From Tuesday to Thursday this week, the Atomic Energy Council (AEC) and the Taiwan Power (Taipower) held their 18th nuclear safety drill at the Jinshan Nuclear Power Plant in New Taipei City’s (新北市) Jinshan District (金山). It is an important drill held annually during Ghost Month. Who knows whether it is for the benefit of the ghosts?
First, the name is a bit misleading. If nuclear energy were safe, why spend so much time, money and effort on these drills? The drills comply with the Nuclear Emergency Response Act (核子事故緊急應變法) so they should be called Nuclear Accident Drills.
Second, the AEC’s assumptions are flawed. Taipower says a tsunami could be 12m high, but this is for a marine trench tsunami, not a landslide tsunami, which could actually reach heights up 30m. The current sea defenses, which are just over 10m tall, are therefore insufficient.
In March last year, following the devastating tsunami that hit Japan, President Ma Ying-jeou (馬英九) inspected tsunami defenses at the plant. During his tour, the sluice gates failed, which means that a tsunami would have been able to power through.
Taipower spent tens of millions of dollars on these gates, installing a steel mechanism to raise and lower them. The problem is, the original concrete foundations are now 40 years old and there is a possibility that the gates could be warped or damaged during an earthquake that would precede a tsunami. Taipower itself cannot say, because the original drawings have been lost.

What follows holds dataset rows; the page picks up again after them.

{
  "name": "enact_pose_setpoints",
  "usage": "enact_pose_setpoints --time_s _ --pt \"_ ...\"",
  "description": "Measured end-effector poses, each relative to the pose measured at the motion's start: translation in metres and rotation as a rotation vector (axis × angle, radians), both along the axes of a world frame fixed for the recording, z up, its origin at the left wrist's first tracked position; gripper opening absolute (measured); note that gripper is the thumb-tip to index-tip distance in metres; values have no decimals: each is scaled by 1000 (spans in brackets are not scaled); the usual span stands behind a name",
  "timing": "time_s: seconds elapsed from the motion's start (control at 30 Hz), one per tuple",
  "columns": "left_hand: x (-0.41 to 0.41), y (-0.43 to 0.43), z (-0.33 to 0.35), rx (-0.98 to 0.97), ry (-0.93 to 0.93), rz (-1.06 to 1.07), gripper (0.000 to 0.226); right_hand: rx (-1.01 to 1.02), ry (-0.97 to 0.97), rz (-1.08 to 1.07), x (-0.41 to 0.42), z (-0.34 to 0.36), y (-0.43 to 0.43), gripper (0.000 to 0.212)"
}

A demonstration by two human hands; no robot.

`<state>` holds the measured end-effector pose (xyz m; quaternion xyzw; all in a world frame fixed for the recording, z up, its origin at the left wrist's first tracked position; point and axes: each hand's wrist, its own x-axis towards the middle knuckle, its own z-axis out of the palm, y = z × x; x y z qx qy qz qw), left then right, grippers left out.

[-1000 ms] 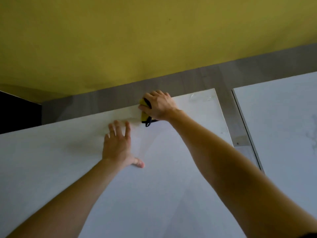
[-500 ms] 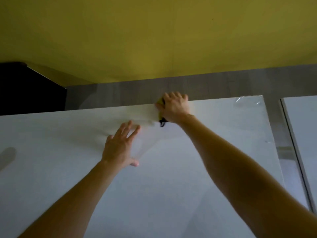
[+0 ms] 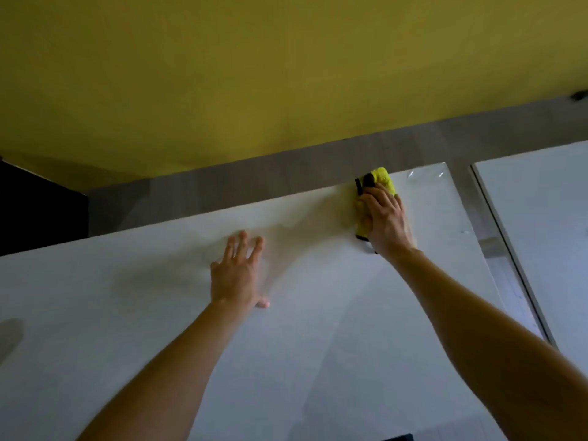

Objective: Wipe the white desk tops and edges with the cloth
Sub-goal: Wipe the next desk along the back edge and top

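The yellow wall [image 3: 286, 74] fills the upper half of the view, with a grey strip of floor [image 3: 254, 183] below it. Under that lies the white bench [image 3: 318, 361], a broad, flat, glossy top whose far edge runs slantwise across the frame. A second white bench [image 3: 541, 218] stands to the right, apart from the first across a narrow gap.

The left hand [image 3: 235, 275] rests flat on the bench top, fingers spread and straight, holding nothing; it looks like a brace for the reach. The right hand [image 3: 386, 218] is stretched to the far edge near the right corner, its fingers bent over the cloth [image 3: 385, 178] and its thumb against the cloth's left side, so it is clamped on the cloth and presses it down.

The cloth is a small yellow pad with black trim, and its tip pokes past the fingertips at the very rim. It looks soft, light and plush. It should fold readily over an edge and glide on the slick top, so it probably needs steady downward pressure. The best hold is likely the present one, a palm over the bunched middle, leaving the loose front free to wrap the rim.
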<state>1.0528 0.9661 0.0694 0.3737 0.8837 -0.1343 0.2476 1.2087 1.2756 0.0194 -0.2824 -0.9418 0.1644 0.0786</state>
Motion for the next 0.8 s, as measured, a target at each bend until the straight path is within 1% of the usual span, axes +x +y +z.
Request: enact_pose_setpoints --time_s 0.07,0.1,0.2,0.27,0.33,0.4,0.43,0.47,0.5,0.53,0.57,0.63,0.67,0.7,0.73,0.8 --pt "-2 -1 -3 -7 3 -9 155 -59 -72 -65 37 1 -35 54" --pt "-3 0 -3 -9 2 -14 155 -86 -99 -73 53 2 -55 53" --pt "-8 3 -4 6 -12 -10 157 -229 -55 -79 91 19 -100 23" --pt "-11 2 -5 -6 -54 16 153 -376 -44 -175 113 40 -118 18" --pt "-10 3 -4 -21 -117 57 139 -505 -6 -309 139 60 -136 19" --pt "6 14 -2 72 -143 17 110 -598 51 -455 167 81 -150 17" --pt "21 23 2 151 -204 -30 92 -614 66 -511 180 92 -154 16" --pt "40 35 8 239 -324 -53 75 -633 81 -548 191 102 -157 16" --pt "64 46 17 311 -493 -23 63 -650 108 -557 201 113 -158 17" --pt "90 55 28 350 -692 62 55 -678 149 -554 211 125 -159 19" --pt "116 64 41 359 -898 176 54 -714 190 -538 220 138 -159 20" --pt "160 78 63 360 -1244 387 68 -791 275 -537 240 163 -157 23" --pt "177 84 72 372 -1360 453 75 -831 331 -548 251 174 -155 24" --pt "191 90 80 396 -1442 475 75 -869 379 -558 262 183 -152 24" --pt "203 96 84 437 -1496 471 65 -904 419 -567 272 189 -150 24" --pt "226 111 93 510 -1484 418 39 -933 465 -585 294 194 -143 27"
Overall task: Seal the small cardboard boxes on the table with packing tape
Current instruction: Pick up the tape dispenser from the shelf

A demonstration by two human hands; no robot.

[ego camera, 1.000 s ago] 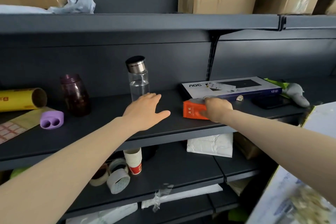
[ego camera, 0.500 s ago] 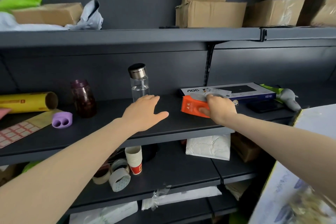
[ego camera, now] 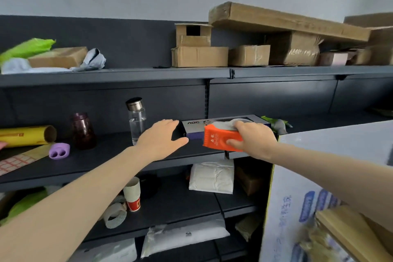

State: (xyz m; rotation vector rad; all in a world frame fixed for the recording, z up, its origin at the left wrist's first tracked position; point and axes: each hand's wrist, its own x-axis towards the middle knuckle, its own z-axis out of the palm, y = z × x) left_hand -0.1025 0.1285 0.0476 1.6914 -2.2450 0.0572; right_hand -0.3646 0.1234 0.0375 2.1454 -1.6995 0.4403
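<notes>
lifted since the earlier frame, the orange tape dispenser (ego camera: 219, 137) is now clear of the middle shelf (ego camera: 106, 155), in front of the aoc box (ego camera: 193, 125). i see my right hand (ego camera: 253, 140) curled around its rear end, gripping it. my left hand (ego camera: 161, 140) hovers over the shelf with fingers straight and spread, just beside the water bottle (ego camera: 137, 122).

A clear bottle (ego camera: 137, 122) with a metal cap is seen upright just behind the left hand (ego camera: 158, 140). Further to that hand's left, a dark jar (ego camera: 83, 132), a purple holder (ego camera: 59, 150) and a yellow roll (ego camera: 27, 135) are set on the same shelf. A flat printed box (ego camera: 194, 123) is laid behind the right hand (ego camera: 253, 140). Stacked paper cups (ego camera: 132, 194) are placed one shelf down, below the left hand, and a white padded bag (ego camera: 211, 178) below the right.
</notes>
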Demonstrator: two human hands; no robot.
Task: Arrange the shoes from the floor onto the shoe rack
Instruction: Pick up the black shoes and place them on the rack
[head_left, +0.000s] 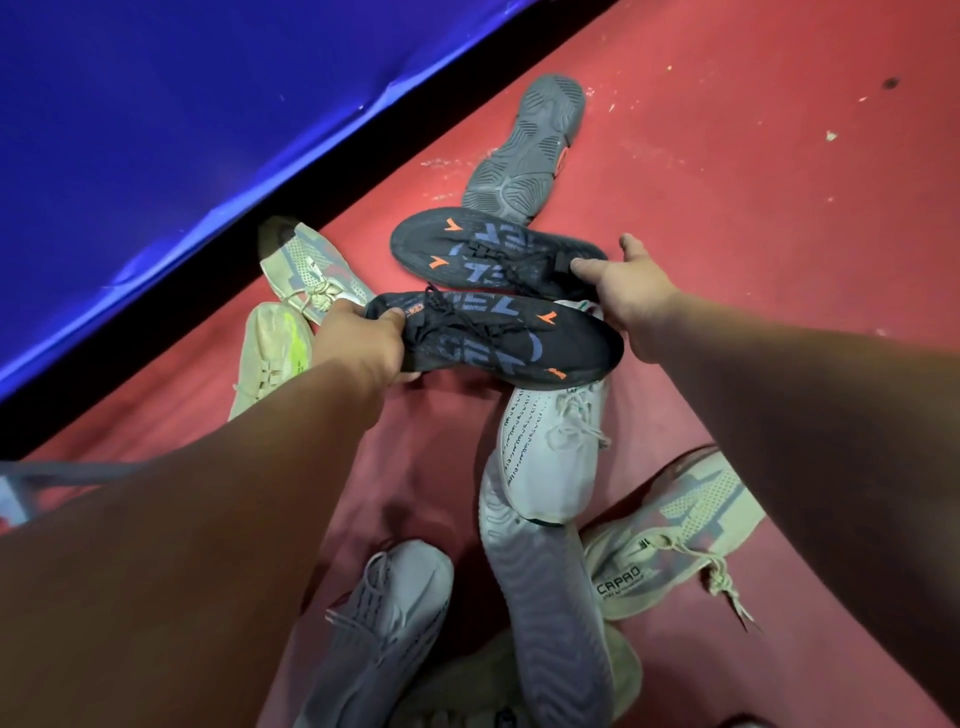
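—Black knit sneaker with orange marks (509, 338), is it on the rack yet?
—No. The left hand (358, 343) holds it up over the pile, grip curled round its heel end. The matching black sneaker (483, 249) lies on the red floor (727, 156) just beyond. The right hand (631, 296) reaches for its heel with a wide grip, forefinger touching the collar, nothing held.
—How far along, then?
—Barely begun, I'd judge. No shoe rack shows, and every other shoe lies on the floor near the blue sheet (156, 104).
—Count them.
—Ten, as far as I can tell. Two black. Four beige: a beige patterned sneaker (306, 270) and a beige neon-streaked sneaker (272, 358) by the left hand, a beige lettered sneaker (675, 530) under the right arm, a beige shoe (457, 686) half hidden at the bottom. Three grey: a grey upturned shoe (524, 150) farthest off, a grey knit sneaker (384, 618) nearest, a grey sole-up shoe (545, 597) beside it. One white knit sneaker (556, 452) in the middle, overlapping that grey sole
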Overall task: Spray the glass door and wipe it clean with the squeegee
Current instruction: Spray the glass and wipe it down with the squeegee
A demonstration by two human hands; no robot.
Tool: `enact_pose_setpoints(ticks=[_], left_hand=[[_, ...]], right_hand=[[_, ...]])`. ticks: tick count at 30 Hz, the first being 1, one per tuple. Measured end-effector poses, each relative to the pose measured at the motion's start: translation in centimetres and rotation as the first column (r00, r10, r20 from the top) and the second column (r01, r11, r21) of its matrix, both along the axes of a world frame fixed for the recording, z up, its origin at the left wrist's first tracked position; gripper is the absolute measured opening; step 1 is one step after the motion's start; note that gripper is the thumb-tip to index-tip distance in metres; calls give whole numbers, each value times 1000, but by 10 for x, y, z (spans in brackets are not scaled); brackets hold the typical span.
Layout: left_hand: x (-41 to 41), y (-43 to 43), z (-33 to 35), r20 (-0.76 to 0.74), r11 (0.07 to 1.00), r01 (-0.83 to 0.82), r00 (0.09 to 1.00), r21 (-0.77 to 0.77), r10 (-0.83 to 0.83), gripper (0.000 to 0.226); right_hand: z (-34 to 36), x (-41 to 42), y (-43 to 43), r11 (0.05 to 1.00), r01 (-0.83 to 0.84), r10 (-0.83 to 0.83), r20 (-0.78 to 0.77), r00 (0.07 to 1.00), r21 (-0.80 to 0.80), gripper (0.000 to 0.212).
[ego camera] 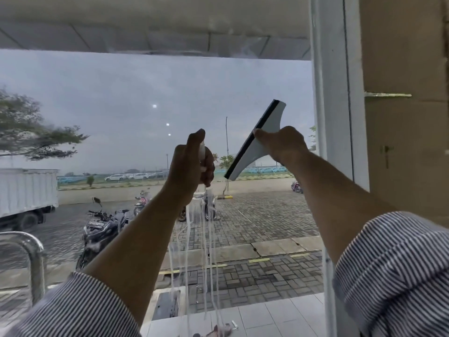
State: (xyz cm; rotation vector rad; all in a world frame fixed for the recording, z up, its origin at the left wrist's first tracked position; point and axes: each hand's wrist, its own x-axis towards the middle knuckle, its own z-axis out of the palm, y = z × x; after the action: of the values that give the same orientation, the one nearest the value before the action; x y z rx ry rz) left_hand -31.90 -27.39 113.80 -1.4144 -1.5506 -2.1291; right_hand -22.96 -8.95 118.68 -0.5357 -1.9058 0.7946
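The glass door [121,113] fills most of the view, and white streaks of spray [204,239] run down its middle. My left hand [190,164] grips a small clear spray bottle [202,152] held up near the glass, with one finger on its top. My right hand [283,142] grips the handle of a white squeegee [257,142] with a black rubber blade. The squeegee is tilted, its blade edge facing left, just right of the bottle. Whether the blade touches the glass I cannot tell.
A white door frame [332,117] and a tan wall [401,117] stand to the right. A metal door handle [31,254] curves at the lower left. Through the glass lie a paved lot, parked motorbikes [102,227] and a white truck [26,190].
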Motion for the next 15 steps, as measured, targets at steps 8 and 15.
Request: enact_pose_setpoints(ticks=[8, 15], left_hand=[[7, 6, -9, -5, 999, -20, 1000, -37, 20, 62], [13, 16, -13, -10, 998, -9, 1000, -65, 9, 61]], right_hand=[[-41, -4, 13, 951, -132, 86, -172, 981, -278, 59], [-70, -6, 11, 883, -161, 74, -207, 975, -441, 68]])
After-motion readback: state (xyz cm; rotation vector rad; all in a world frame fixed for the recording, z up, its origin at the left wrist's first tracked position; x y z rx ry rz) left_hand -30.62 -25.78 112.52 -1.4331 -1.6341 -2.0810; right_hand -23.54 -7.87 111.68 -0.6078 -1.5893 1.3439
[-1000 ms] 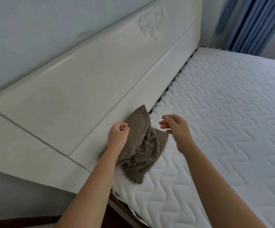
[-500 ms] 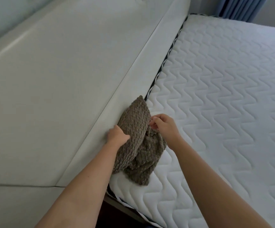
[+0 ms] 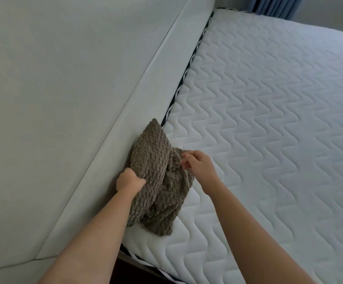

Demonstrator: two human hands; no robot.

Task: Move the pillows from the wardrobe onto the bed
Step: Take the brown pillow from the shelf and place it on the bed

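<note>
The pale headboard [image 3: 68, 103] fills the left side of the room, sloping back from the mattress, and everything else sits to the right of it. Tight against its lower ledge, the person's left hand [image 3: 130, 181] is closed in a fist around the near left edge of a brown knitted pillow [image 3: 158, 181], fingers curled into the fabric and knuckles nearly brushing the headboard. The pillow is limp and crumpled, its upper corner propped up against the headboard's ledge and the rest slumped down onto the corner of the bed [image 3: 269, 140], on the white quilted mattress with its wavy stitching. Just right of the pillow's bunched middle, the right hand [image 3: 199, 167] hovers at the fabric, thumb and forefinger drawn together in a pinch on the cloth's right edge, the other fingers loosely bent; whether the tips really grip the knit I cannot tell. Farther right from the headboard the mattress stretches bare, and blue curtains [image 3: 273, 5] hang beyond its far corner.
</note>
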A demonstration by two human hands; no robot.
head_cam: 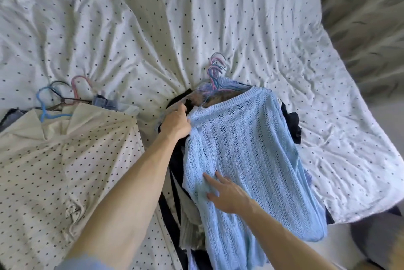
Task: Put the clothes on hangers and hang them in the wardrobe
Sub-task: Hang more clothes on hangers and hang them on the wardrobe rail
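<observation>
A person's left hand (176, 124) grips the shoulder of a pale blue knit sweater (251, 138), fingers curled into the fabric, while the right hand (229, 196) lies on its lower half with fingers spread, holding nothing. The sweater tops a pile (290, 121) of dark clothes on a dotted sheet (153, 29), with a bunch of hooks (216, 68) just beyond its collar; whether a hanger sits inside it is unclear. To the left lies a dotted shirt (65, 160) on a blue hanger (43, 103).
</observation>
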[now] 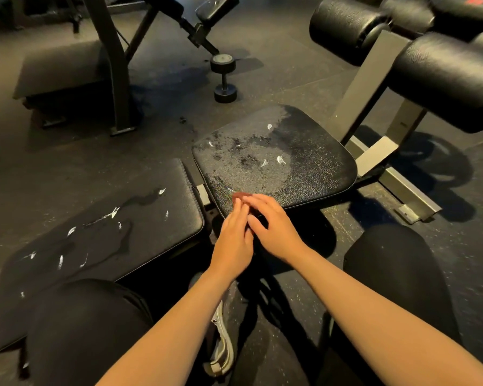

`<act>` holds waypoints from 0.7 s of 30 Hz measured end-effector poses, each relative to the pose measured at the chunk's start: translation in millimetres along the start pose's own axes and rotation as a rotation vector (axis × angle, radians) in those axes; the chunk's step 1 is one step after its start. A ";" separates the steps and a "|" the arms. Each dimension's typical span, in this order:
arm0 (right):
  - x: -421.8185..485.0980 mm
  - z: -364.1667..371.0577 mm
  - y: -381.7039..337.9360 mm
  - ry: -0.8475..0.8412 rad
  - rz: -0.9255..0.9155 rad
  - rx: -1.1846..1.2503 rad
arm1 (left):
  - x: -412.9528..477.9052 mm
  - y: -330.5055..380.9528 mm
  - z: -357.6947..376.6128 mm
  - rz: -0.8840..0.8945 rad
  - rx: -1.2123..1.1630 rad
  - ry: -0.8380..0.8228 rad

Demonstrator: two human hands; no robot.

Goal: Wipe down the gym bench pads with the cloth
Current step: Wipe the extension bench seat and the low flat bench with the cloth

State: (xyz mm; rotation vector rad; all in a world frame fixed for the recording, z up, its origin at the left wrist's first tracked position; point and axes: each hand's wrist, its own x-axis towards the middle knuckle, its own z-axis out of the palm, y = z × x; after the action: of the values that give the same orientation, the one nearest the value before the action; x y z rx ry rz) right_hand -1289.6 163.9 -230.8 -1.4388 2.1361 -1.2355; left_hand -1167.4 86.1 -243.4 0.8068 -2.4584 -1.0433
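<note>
Right hand (275,232) atop left hand (232,240) | grips flat on reddish-brown cloth scrap (241,195) | likely for pressure on wet black vinyl pad (304,162)

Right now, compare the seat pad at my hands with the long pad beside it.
The seat pad is short and rounded; the long pad is rectangular. The seat pad carries a broad wet film with dark specks; the long pad only a thin liquid trail. Both are black with white flecks.
</note>
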 end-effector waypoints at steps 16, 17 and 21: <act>36.8 37.3 12.1 -0.134 -0.188 -0.361 | 9.1 -21.4 -35.6 -0.224 -0.252 0.113; 36.8 32.7 15.0 -0.137 -0.191 -0.380 | 10.7 -22.4 -32.6 -0.181 -0.191 0.075; 29.4 4.3 28.6 -0.089 -0.163 -0.381 | 15.9 -21.3 -18.4 -0.089 -0.046 -0.014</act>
State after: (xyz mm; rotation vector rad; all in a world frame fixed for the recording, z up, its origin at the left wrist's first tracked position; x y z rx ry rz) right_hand -1318.1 140.4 -249.1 -1.8143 2.3184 -0.8198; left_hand -1162.5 54.3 -245.3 0.9039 -2.4205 -1.1359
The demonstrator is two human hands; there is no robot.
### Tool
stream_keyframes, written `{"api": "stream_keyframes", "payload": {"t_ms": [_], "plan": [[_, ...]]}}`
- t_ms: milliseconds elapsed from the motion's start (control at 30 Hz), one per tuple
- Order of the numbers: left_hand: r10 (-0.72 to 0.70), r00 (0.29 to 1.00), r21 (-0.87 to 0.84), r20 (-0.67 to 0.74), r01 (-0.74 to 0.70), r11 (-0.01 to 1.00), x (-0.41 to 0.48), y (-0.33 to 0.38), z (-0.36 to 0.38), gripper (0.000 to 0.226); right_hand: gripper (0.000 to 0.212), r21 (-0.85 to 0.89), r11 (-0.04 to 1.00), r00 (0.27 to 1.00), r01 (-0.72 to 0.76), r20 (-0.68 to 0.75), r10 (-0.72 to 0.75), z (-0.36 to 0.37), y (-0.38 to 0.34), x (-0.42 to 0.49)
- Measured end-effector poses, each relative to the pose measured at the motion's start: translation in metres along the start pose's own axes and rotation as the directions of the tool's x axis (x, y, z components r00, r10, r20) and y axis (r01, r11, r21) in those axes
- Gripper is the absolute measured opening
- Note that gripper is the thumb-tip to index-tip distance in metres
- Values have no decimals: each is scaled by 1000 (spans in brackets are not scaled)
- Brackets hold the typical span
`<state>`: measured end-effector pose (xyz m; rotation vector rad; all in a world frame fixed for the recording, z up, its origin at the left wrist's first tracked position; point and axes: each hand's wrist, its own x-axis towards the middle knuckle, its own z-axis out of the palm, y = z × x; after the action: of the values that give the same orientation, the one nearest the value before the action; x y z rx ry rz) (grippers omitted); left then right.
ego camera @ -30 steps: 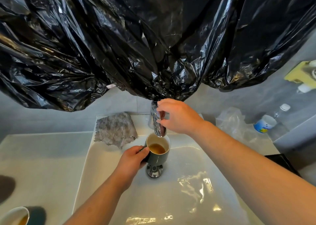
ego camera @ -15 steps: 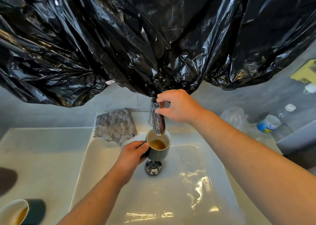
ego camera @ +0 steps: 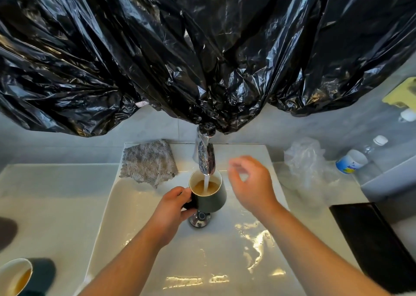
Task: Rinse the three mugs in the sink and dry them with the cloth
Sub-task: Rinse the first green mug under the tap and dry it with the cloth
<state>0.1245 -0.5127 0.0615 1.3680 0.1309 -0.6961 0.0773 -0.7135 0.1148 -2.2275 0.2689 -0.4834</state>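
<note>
Left hand [ego camera: 172, 209] gripping dark mug [ego camera: 208, 194] by its handle under running tap [ego camera: 206, 158], right hand [ego camera: 252, 184] loose-fingered just beside

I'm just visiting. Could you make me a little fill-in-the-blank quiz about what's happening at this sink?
The left hand grips the mug by its ___.
Water from the faucet pours into the ___.
The right hand holds ___.
The cloth lies ___ of the faucet.
Missing words: handle, mug, nothing, left.
</note>
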Motion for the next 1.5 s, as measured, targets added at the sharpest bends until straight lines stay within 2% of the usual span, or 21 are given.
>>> {"api": "stream_keyframes", "payload": {"t_ms": [33,100,133,200,500,700,833,1033,1167,1300,1400,1500], "plan": [[-11,1000,-22,14,12,1000,1,-2,0,31,29,22,997,995,-77,59,75,4,8,-13],[-35,998,-74,48,39,996,1,-6,1,31,49,46,976,949,-211,250,193,10,19,-25],[-45,997,-105,65,52,993,0,-8,3,31,59,51,967,920,-249,323,220,12,21,-25],[-63,994,-167,89,78,983,0,-11,7,32,66,45,965,894,-258,389,221,14,20,-22],[-137,979,-441,151,191,877,6,-21,19,39,74,-22,986,936,-167,309,166,7,9,-16],[-137,975,-416,173,199,887,9,-24,20,40,84,-37,983,930,-178,320,180,5,3,-15],[-104,984,-325,147,148,934,5,-17,19,37,80,-9,977,918,-214,341,204,5,7,-13],[32,999,21,-35,-31,999,-1,19,2,22,67,193,900,859,-391,427,281,20,14,-16],[113,990,251,-86,-88,964,-6,38,-9,18,54,285,859,839,-425,479,257,34,8,-18],[211,971,441,-108,-144,886,-10,46,-11,24,56,311,824,815,-474,509,276,42,8,-18],[248,964,513,-95,-166,842,-9,49,-10,30,56,315,817,810,-483,514,281,45,9,-20],[251,964,506,-85,-175,844,-7,47,-12,29,58,314,815,815,-488,499,295,45,11,-21]]}}
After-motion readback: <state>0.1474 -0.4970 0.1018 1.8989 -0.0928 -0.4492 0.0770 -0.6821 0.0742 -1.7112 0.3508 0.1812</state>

This year’s drill includes new “drastic measures.” In the event of a reactor meltdown, sea water is to be drawn in, cooling the reactor core to stop the nuclear reaction. If this is done, the sea water will corrode the reactor and it will no longer be of any use.
The AEC and Taipower often criticize Tokyo Electric Power Co for not wanting to risk its nuclear reactors during the initial stages of the Fukushima nuclear disaster and therefore hesitated before applying such “drastic measures,” and this is why things spiraled out of control.
The AEC and Taipower are wrong. Taiwan’s three currently operational nuclear power plants have been on the go for 30 years, and they are getting dangerously old.
Fractures have been discovered in anchorage bolts in both units of the Guosheng Nuclear Power Plant in New Taipei City’s Wanli District (萬里) and it is possible that other, more fragile components — such as pipes, pumps, controls and circuits — would warp during an earthquake.
If they do, and should the earthquake cause a reactor core meltdown, it might be impossible to get either water or electricity to the reactor core.
Furthermore, if the reactor core were to get out of control it could reach a temperature of 1,000°C, and the pressure in the reactor pressure vessel would become exceedingly high. Introducing water at this point would only increase that pressure. What kind of pump do they think would get seawater or fresh water in there?
The nozzle through which the water is to be introduced is also expected to be the point from which pressure and steam from inside the reactor is released. The effect would be the same as the steam which is released through a pressure cooker: The evaporated water would be released from pressure within the reactor in a sudden spurt and this would only worsen the situation. This is something every housewife knows, but it seems the AEC and Taipower are unaware of it.